Rana Plaza factory collapse

It’s that time of year again. The third anniversary of the Rana Plaza collapse.

bangladesh ladys arm
No word other than death can describe this image.

It is considered the deadliest garment factory accident in history, as well as the deadliest accidental structural failure in modern human history. I would dispute the words ‘accident’ and ‘accidental’ in the strict definition of the words; however, to use the term ‘accident waiting to happen’ would be correct.

The struggle and suffering of the injured workers and the families of the injured and deceased continues. Please spare a few minutes to read this press release from the Clean Clothes Campaign.

Fabric purchasing

Bought any sand-washed or distressed denim lately? Nice and soft, eh?

Softer than the insides of the worker’s lungs.

Ever heard of silicosis?  Oh, that’s an industrial illness of quarry-workers in days gone by, you are thinking. Nowadays, people doing that sort of work wear full respirators …don’t they?
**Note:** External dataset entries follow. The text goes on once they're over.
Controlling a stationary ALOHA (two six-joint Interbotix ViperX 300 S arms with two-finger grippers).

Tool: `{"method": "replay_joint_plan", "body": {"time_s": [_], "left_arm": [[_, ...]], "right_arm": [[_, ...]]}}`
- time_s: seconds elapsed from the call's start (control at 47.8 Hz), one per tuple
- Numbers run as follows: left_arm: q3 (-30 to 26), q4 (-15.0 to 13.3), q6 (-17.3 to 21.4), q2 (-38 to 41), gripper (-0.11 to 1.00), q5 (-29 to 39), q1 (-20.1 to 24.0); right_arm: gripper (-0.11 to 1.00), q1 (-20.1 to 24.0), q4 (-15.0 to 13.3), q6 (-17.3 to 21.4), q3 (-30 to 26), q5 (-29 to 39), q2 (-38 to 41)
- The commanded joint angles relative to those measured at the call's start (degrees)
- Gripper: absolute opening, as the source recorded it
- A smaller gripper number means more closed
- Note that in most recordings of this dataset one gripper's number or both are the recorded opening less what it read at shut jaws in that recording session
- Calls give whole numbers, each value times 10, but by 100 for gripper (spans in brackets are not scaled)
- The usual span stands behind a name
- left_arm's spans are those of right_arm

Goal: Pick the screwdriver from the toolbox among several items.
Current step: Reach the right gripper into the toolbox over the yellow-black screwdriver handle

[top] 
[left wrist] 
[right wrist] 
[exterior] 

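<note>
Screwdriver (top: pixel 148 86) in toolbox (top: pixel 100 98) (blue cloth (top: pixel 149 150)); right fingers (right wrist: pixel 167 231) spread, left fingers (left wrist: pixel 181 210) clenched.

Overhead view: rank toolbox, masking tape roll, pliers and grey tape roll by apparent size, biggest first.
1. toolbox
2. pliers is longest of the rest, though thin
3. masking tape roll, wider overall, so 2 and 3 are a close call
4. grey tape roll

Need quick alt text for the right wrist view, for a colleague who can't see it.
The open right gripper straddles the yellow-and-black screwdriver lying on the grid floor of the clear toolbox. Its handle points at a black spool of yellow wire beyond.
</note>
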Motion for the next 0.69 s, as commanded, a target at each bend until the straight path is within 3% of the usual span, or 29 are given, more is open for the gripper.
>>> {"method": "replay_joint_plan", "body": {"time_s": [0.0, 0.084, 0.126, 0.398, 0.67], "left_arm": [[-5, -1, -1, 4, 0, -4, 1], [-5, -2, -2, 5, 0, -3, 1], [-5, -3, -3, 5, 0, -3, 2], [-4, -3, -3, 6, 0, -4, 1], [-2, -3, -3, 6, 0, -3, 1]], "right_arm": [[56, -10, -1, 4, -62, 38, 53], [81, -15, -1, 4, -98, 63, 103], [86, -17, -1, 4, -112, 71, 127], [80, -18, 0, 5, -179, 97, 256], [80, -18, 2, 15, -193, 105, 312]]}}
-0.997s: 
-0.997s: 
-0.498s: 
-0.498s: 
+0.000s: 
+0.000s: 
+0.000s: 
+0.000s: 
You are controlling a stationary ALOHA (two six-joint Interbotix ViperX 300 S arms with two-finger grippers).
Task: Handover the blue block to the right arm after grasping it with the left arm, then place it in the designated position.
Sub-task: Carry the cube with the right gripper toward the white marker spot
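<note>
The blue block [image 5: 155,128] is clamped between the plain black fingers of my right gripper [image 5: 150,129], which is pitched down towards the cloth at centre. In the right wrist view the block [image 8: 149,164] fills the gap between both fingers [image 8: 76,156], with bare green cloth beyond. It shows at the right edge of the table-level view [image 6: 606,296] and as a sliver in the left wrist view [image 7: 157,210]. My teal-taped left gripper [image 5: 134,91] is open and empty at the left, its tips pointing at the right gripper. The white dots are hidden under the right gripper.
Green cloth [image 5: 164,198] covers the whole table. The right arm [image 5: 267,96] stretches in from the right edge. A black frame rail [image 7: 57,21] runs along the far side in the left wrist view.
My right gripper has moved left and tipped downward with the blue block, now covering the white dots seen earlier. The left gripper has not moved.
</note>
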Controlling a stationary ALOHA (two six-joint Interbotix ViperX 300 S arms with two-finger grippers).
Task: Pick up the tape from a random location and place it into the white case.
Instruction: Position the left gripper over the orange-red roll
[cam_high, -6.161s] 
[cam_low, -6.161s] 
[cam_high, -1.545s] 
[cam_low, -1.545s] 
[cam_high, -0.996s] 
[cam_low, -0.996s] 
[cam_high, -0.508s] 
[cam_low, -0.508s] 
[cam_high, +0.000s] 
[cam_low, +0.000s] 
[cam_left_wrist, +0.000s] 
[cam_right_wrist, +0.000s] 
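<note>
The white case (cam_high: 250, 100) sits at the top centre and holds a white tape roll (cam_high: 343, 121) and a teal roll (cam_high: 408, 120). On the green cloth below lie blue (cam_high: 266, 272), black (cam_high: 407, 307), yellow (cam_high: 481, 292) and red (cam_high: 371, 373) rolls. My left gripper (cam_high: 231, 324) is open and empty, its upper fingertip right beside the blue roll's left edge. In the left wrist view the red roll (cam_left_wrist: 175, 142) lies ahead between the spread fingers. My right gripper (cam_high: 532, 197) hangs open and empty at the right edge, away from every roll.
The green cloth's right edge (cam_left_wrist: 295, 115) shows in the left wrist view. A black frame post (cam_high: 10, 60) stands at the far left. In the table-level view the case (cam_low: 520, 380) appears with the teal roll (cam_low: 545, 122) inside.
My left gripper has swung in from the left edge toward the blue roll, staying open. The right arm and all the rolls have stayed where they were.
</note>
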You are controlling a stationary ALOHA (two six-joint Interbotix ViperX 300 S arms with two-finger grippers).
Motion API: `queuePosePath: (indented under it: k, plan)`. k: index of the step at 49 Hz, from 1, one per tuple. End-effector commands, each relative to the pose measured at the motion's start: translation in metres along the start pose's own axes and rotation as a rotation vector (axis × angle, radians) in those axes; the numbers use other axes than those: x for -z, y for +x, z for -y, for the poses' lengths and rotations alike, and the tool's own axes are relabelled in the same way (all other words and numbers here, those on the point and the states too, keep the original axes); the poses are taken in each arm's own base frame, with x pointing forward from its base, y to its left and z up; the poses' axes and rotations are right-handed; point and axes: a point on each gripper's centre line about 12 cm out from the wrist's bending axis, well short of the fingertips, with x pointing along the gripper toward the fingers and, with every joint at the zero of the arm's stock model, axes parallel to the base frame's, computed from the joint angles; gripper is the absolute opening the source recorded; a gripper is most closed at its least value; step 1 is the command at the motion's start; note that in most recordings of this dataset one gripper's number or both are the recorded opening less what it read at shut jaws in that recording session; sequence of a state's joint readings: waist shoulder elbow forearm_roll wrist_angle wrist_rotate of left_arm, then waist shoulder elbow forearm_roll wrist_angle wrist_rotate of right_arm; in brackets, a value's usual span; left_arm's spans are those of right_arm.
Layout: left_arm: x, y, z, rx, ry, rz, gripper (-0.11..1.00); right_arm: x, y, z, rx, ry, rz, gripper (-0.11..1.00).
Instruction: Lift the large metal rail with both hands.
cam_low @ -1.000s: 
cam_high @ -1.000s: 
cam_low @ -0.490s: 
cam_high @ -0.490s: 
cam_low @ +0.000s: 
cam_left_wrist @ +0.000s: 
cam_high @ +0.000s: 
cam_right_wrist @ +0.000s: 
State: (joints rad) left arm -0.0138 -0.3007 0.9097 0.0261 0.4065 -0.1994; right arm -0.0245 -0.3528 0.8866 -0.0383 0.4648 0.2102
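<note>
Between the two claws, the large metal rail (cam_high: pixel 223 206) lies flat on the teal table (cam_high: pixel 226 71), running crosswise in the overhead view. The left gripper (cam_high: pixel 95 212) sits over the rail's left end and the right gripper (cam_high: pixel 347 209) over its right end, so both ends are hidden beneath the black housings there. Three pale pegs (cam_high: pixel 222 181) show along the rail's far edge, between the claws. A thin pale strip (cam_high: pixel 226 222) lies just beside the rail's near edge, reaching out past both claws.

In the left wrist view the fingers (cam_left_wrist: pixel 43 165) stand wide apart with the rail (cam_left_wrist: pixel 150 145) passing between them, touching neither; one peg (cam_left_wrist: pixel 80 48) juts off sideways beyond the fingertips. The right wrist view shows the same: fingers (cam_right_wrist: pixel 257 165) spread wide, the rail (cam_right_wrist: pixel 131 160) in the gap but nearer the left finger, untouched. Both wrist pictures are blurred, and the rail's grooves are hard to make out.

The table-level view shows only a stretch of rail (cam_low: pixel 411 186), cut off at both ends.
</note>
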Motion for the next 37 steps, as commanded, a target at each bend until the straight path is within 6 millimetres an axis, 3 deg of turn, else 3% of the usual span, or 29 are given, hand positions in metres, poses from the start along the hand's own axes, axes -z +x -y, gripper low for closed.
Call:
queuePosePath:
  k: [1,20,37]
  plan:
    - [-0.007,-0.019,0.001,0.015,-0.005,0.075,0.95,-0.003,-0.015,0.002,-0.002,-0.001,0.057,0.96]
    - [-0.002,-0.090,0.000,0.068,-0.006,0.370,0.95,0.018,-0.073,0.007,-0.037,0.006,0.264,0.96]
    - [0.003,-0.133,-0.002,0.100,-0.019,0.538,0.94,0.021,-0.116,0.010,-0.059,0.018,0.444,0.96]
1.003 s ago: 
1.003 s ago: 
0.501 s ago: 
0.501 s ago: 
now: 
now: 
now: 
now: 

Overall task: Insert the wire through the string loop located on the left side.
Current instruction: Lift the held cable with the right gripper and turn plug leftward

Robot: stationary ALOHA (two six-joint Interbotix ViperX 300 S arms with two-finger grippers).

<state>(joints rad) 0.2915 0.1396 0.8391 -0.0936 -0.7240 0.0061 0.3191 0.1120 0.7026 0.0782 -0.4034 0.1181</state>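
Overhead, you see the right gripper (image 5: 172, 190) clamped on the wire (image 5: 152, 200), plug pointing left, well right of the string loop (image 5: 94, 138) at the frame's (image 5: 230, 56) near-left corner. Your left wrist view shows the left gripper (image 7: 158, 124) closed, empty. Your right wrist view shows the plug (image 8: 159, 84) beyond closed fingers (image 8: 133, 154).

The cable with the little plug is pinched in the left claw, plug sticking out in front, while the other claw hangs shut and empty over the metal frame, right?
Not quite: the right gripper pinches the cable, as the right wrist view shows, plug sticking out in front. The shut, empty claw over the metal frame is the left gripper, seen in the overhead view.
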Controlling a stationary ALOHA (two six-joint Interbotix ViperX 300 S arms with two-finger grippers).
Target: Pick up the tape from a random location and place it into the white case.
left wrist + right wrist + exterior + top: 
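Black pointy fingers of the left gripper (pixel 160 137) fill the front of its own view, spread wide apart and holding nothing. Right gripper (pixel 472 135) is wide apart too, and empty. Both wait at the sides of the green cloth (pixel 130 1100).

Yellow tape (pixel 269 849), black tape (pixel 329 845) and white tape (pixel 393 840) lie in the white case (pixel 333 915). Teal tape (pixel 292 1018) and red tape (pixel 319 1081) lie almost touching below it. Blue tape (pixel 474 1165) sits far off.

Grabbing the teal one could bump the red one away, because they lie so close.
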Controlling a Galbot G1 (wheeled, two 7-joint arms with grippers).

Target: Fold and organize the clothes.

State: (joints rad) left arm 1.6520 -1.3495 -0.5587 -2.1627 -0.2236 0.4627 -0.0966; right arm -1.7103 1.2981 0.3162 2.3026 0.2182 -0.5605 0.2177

Think again. Have a read of this BBC piece about the production of sand-washed denim.

The ethical supply  of fabric and clothing

The supply chain of fabrics varies from the perfectly OK to the horrendous.

Think that buying organic cotton will protect workers from pesticide-related illnesses and halt land degradation? Look at the Omo River organic cotton project in Ethiopia. This is a piece from the organic textile industry’s own newsletter .

And you probably thought the Highland Clearances were mere history … sadly, no.

There are similar stories of land-grabs, forced evictions and worse, all over the world where corrupt government meets up with businesses hungry to make easy money, and where world powers are desperate for influence and access to resources at any cost.

Well, we can’t walk around naked – not in this climate, anyway. It was trying to snow here an hour ago! Fabrics are such an integral part of daily life, and many, many people are enabled to earn a decent living through the West’s consumerism.

It’s not all bad.

I have Bangladeshi friends who tell me that demand for garment factory workers has resulted in a rise in the status and ‘value’ of girls in many backwards rural communities, where – instead of being kept at home to do housework, then married off at the earliest opportunity – they are being encouraged to go to school and become literate because of the opportunities available for them to earn money doing factory work. They tell me that a caring family, or village with a responsible ‘headman’, will send the girls off together to the city as a group under the care of an older woman – often a youngish widow – unless there are already older sisters, cousins or aunts established there. A young woman can acquire some small savings, a modicum of independence and – most importantly – the ability to make at least some of her own decisions about marriage, healthcare and children, none of which would be available to her ‘back home’.

In a discussion about sewing on a (non-sewing) forum, I mentioned that there are still a few clothing manufacturers remaining in the UK. Someone made a rude and condemnatory remark about  factory work in general and ‘sewing sweatshops’ in particular; an articulate response came immediately.

‘I worked as a machinist at the David Nieper factory in Derbyshire for several years until we moved away from the area.’ wrote a participant in the discussion. ‘I loved my job and it was by far the nicest place I’ve ever worked. I now work in local government with a good salary, but I’d go back to a job at that factory like a shot’.

As a reader of this blog, you probably stop and think more than many people do, about where clothes come from,  how they are made and where fabrics and fibres come from. Stopping for a moment to think, asking a few pertinent questions here and there, keeping an eye open for things that worry you – or things that encourage you! – and finding out more if you get an opportunity –  really, that is all that anyone with a normal ‘other’ life can do.

And if we all did it, it would start to improve things for our less-fortunate sisters., and images like the one at the top of this  post might not be seen again.